This sample demonstrates how to make switchless ocalls to an host application from inside an enclave, and switchless ecalls to an enclave from inside the host application. It has the following properties:
- Explain the concept of switchless calls
- Identify cases where switchless calls are appropriate
- Demonstrate how to mark a function as
transition_using_threads
in EDL, and useoeedger8r
tool to compile it - Demonstrate how to configure an enclave to enable switchless calls originated within it
- Recommend the number of worker threads required for switchless calls in practice
Prerequisite: you may want to read Common Sample Information before going further.
In an enclave application, the host makes ECALLs into functions exposed by the enclaves it created. Likewise, the enclaves may make OCALLs into functions exposed by the host that created them. In either case, the execution has to be transitioned from an untrusted environment to a trusted environment, or vice versa. Since the transition is costly due to heavy security checks, it might be more performance advantageous to make the calls context-switchless: the caller delegates the function call to a worker thread in the other environment, which does the real job of calling the function and post the result to the caller. Both the calling thread and the worker thread never leave their respective execution contexts during the perceived function call.
The calling thread and the worker thread need to exchange information twice during the call. When the switchless
call is initiated, the caller needs to pass the job
(encapsulating information regarding the function call in a
single object, for details see the next section) to the worker thread. And when the call finishes, the worker
thread needs to pass the result back to the caller. Both exchanges need to be synchronized.
While switchless calls save transition time, they require at least one additional thread to service the calls. Currently, the worker threads that service the calls busy-wait for messages and therefore consume a lot of CPU. Thus more worker threads typically means more competition for the CPU cores and more thread context switches, hurting the performance. In order to determine whether to make a particular function switchless, one has to weigh the associated costs and savings. In general, the good candidates for switchless calls are functions that are:
- short, thus the transition takes relatively high percentage of the overall execution time of the call; and
- called frequently, so the savings in transition time add up.
Open Enclave supports synchronous switchless OCALLs and ECALLs in both SGX hardware and simulation modes. When the caller within an enclave makes a
switchless OCALL, the trusted Open Enclave runtime creates a job
out of the function call. The job
object
includes information such as the function ID, the parameters marshaled into a buffer, and a buffer for holding the
return value(s). The job is posted to a shared memory region which both the enclave and the host can access.
A host worker thread checks and retrieves job
from the shared memory region. It uses the untrusted Open Enclave
runtime to process the job
by unmarshaling the parameters, then dispatching to the callee function, and finally
relaying the result back to the trusted Open Enclave runtime, which is further forwarded back to the caller.

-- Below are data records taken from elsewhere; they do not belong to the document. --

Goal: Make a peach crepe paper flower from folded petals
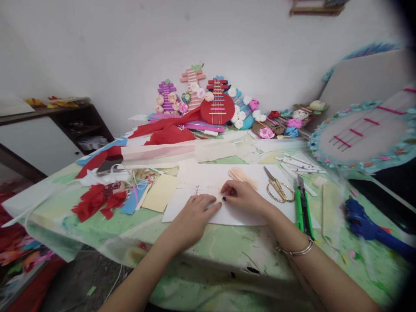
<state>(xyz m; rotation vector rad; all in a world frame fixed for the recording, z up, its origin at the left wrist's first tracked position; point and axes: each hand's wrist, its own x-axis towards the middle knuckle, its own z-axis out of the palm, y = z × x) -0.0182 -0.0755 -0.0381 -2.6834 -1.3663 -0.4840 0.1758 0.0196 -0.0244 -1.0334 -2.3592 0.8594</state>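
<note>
A white sheet of paper or board (185,208) lies in front of me with small reddish marks on it. My left hand (196,214) rests flat on it, fingers stretched out, the thumb and index finger near my right hand. My right hand (242,198) is closed in a pinch just above the sheet. A tiny dark spot shows at its fingertips; what they hold is too small to make out. Peach-coloured crepe paper (243,175) lies just behind my right hand. Gold-handled scissors (277,186) lie open on the sheet's right part.
A green utility knife (303,208) and a blue glue gun (364,221) lie to the right. White paper sticks (297,162) sit behind them. Yellow paper (160,193) and red crepe paper (92,201) are at left. Decorated paper lutes (217,108) lean against the wall.
</note>
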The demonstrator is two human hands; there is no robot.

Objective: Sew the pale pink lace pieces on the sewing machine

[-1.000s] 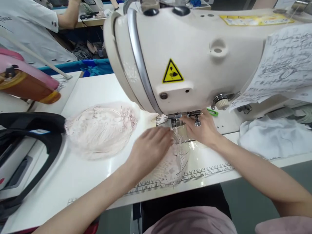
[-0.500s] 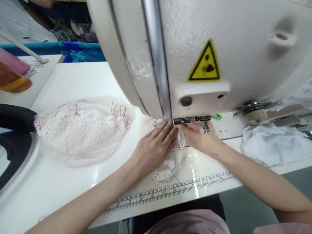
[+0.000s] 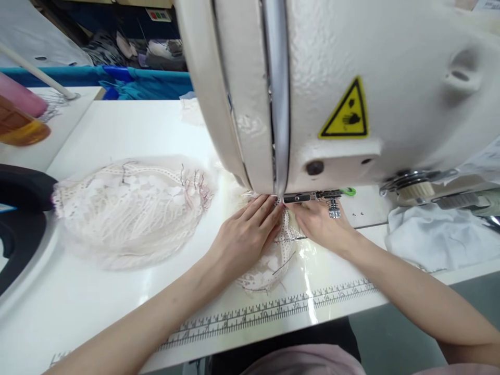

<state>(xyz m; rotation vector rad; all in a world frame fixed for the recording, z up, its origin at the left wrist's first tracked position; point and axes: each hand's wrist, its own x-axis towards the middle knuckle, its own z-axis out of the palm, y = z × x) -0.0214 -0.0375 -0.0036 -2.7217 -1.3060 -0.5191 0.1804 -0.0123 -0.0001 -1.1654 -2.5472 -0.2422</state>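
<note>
A small pale pink lace piece [image 3: 269,265] lies on the white table under the head of a cream sewing machine [image 3: 351,88]. My left hand [image 3: 244,234] rests flat on the lace, fingers stretched toward the presser foot [image 3: 297,198]. My right hand [image 3: 318,224] lies on the lace's right side, just below the foot; its fingertips are hidden under the machine head. Both hands press the lace to the table.
A pile of the same lace pieces [image 3: 128,208] sits to the left. White cloth [image 3: 433,234] lies at the right. A ruler strip [image 3: 273,312] runs along the table's front edge. A black-edged object [image 3: 19,219] and an orange bottle [image 3: 23,130] are at far left.
The view has closed in on the machine head. My left hand slid up to the presser foot, fingers now stretched forward. The right hand stayed by the foot.
</note>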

Switchless ECALLs work in a similar manner. The job
is created by the untrusted Open Enclave runtime (host-side) and
posted to a shared memory region. An enclave worker thread checks and retrieves the job
from the shared region
and processes the job
by unmarshaling the parameters, then dispatching to the callee function, and finally
relaying the result back to the untrusted Open Enclave runtime, which is further forwarded back to the caller.
If an enclave supports multiple simultaneous ECALLs, multiple simultaneous switchless OCALLs could be made from the enclave. We use multi-threaded host workers in that scenario. Open Enclave allows users to configure how many worker threads are to be created for servicing switchless OCALLs and ECALLs. The following example illustrates how to do that. A word of caution is that too many worker threads might increase competition of cores between threads and degrade the performance. Therefore, if an enclave has switchless calls enabled, Open Enclave caps the number of worker threads for it to the number of enclave threads specified.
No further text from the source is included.